Though the pair make no threats of boycotts (as, for instance, Citizens for Community Values and the American Family Association and others have done) or protest marches or anything of the sort, this "odd couple"—a Christian and a Muslim cleric getting together to author an anti-porn letter is so 20th century—writes, "[W]e appeal to you not on the basis of truths revealed in our scriptures but on the basis of a commitment that should be shared by all people of reason and goodwill: a commitment to human dignity and the common good."

In case you were wondering what the hell "human dignity" and "the common good" have to do with consenting adults making sexually explicit content for adults, the clergymen don't let you wonder for long.

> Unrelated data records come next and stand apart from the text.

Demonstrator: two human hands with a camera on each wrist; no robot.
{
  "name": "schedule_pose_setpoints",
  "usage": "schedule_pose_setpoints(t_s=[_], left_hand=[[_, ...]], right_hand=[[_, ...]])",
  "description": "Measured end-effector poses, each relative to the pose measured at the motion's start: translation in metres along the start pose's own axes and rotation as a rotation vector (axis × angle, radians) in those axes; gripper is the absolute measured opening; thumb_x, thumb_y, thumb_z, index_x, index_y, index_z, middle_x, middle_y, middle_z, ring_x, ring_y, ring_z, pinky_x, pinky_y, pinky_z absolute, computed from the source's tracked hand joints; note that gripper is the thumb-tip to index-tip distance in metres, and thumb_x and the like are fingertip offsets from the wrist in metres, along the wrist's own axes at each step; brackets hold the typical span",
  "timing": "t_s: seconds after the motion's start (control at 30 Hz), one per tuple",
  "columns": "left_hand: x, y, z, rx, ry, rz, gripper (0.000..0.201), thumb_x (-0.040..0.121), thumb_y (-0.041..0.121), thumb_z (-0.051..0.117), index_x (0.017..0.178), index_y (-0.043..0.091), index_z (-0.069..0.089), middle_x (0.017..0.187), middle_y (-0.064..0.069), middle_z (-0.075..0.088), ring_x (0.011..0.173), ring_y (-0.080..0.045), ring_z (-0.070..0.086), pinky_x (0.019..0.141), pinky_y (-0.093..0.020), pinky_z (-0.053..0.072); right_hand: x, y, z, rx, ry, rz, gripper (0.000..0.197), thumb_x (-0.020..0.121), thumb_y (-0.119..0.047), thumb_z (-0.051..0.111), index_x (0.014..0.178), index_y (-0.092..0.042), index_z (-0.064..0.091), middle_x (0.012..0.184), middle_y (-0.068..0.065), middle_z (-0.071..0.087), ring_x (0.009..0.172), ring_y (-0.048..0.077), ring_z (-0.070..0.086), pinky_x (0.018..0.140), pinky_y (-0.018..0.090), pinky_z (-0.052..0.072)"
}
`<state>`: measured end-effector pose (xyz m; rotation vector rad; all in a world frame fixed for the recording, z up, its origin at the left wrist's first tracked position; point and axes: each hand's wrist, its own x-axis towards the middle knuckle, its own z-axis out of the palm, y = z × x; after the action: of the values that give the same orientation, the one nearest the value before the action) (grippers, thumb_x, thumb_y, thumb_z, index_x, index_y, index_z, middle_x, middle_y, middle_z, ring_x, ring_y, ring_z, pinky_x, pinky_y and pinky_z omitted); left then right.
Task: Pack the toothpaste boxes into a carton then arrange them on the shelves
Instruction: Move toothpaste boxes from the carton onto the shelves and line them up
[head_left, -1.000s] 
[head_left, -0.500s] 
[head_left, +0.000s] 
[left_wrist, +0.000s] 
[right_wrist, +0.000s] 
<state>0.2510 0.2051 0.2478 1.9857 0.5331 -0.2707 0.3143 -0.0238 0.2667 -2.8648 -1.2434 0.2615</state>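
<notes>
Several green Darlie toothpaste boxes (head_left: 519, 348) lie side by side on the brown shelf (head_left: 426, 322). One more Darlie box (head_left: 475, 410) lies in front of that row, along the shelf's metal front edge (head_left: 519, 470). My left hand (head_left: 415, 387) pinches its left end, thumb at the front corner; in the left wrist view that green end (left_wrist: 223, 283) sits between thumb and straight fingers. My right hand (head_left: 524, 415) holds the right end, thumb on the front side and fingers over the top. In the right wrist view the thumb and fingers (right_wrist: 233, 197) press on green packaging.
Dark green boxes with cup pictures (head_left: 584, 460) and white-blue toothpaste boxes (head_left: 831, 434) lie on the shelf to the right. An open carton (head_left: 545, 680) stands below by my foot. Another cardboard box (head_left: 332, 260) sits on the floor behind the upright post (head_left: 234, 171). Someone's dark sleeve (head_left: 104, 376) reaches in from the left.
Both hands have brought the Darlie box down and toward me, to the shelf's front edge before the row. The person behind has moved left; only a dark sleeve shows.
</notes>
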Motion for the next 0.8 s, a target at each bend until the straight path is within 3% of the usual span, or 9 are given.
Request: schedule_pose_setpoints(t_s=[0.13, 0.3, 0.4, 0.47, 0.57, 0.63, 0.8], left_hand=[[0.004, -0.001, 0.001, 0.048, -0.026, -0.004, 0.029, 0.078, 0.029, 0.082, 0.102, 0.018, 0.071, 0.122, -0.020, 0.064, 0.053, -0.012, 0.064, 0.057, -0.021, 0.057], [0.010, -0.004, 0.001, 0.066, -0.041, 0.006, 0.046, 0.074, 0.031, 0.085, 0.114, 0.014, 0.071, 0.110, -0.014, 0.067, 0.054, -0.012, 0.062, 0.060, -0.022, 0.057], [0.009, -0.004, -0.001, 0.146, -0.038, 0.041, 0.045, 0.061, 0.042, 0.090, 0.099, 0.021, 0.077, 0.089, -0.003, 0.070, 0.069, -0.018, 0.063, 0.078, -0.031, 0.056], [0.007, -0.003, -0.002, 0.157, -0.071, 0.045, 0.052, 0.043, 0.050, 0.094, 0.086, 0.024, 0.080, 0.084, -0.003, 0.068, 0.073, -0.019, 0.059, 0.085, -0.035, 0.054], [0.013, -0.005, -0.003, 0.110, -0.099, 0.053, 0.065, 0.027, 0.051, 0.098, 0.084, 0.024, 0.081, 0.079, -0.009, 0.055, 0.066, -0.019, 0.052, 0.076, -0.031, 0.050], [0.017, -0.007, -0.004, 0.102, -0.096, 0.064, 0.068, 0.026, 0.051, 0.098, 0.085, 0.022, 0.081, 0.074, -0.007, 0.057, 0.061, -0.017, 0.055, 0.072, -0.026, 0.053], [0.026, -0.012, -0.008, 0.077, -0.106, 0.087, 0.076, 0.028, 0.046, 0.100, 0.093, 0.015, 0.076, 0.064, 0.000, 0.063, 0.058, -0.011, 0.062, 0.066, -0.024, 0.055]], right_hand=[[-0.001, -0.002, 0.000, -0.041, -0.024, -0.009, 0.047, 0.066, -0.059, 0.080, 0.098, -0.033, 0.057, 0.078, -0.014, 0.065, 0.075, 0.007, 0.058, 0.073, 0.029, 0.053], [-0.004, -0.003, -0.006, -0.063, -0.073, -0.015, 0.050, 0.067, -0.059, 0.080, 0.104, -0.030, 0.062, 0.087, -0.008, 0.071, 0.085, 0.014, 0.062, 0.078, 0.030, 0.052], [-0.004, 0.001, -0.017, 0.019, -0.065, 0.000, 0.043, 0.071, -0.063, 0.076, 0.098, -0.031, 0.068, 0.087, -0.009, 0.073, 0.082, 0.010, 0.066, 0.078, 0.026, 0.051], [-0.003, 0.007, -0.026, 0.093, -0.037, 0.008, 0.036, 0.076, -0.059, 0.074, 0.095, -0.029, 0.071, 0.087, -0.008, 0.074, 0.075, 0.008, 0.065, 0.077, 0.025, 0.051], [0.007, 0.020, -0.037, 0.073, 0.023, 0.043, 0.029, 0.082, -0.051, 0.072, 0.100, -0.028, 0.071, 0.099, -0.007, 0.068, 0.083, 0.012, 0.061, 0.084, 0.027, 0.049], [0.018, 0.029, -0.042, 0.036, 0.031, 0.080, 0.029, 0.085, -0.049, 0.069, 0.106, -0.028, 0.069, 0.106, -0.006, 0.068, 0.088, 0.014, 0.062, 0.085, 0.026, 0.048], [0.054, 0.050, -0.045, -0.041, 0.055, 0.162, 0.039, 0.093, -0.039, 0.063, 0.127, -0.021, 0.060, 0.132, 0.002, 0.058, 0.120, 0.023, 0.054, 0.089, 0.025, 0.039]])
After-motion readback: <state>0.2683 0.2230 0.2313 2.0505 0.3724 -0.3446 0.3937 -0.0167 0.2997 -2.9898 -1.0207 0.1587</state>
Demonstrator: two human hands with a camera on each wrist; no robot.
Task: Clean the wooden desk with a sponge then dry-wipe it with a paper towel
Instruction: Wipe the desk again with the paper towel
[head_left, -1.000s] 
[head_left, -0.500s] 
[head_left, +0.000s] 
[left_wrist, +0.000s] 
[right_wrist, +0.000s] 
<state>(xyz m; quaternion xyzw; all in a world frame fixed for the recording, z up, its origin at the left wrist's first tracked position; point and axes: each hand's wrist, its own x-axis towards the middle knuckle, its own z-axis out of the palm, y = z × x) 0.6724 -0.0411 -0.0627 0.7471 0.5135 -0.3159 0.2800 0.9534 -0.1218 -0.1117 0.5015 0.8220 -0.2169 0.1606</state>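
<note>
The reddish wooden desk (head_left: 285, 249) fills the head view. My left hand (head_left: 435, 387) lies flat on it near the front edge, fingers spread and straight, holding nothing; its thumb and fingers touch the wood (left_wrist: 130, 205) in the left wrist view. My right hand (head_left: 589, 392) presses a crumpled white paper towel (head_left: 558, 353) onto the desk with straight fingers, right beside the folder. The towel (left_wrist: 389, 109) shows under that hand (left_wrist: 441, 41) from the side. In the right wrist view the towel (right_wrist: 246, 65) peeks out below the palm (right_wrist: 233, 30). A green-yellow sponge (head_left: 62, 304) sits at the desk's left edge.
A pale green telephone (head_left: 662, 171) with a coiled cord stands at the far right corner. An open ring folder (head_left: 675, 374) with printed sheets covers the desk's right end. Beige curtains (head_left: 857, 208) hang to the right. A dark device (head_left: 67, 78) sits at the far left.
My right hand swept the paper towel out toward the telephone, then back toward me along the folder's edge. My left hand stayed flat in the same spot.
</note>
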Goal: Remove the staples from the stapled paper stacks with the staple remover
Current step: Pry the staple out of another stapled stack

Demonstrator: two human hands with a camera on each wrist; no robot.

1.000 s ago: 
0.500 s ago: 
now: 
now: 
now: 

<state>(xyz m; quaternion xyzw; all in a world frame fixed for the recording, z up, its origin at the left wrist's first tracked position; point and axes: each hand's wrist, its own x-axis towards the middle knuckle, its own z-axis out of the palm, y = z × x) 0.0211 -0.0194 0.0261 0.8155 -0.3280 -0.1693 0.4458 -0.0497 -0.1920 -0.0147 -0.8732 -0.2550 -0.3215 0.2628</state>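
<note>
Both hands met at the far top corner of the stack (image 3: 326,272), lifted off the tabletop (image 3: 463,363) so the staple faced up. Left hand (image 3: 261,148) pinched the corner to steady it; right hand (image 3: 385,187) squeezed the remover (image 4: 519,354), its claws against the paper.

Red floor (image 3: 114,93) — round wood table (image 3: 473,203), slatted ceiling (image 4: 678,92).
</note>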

"Pornography is degrading, dehumanizing, and corrupting," they write. "It undermines self-respect and respect for others. It reduces persons—creatures bearing profound, inherent, and equal dignity—to the status of objects. It robs a central aspect of our humanity—our sexuality—of its dignity and beauty. It ensnares some in addiction. It deprives others of their sense of self-worth. It teaches our young people to settle for the cheap satisfactions of lust, rather than to do the hard, yet ultimately liberating and fulfilling, work of love."

It's all horseshit, of course. The mere fact that men and women are shown having sex with each other—that most primal of human acts—is hardly degrading or dehumanizing—in fact, it may be the ultimate humanizing activity—and the only people that might be "corrupted" by watching those acts are those who've been so indoctrinated into their religion's insane sexual beliefs as to have crossed over the line between normalcy and fanaticism.

As for the claim that porn "reduces persons... to the status of objects," that's is belied by a recent article on the sociology-oriented website thesocietypages.org, where feminist writer Caroline Heldman detailed seven points to consider in analyzing whether a particular image objectifies the woman or women portrayed therein. As most closely relates to the issue here, Heldman asks, "Does the image show a sexualized person as interchangeable?"; "Does the image suggest that sexual availability is the defining characteristic of the person?" and "Does the image show a sexualized person as a commodity (something that can be bought and sold)?"

Years of studies have shown that most porn watchers have their favorite performers, militating against the description of adult performers as "interchangeable," and since the main purpose of porn is to depict adults in sexually explicit situations, all of the people therein—women and men—are "sexualized," which is exactly how they (and their producers) want it. Finally, while sexually explicit movies are bought and sold, those appearing in them aren't (unless they want to be—but that's a whole 'nother story).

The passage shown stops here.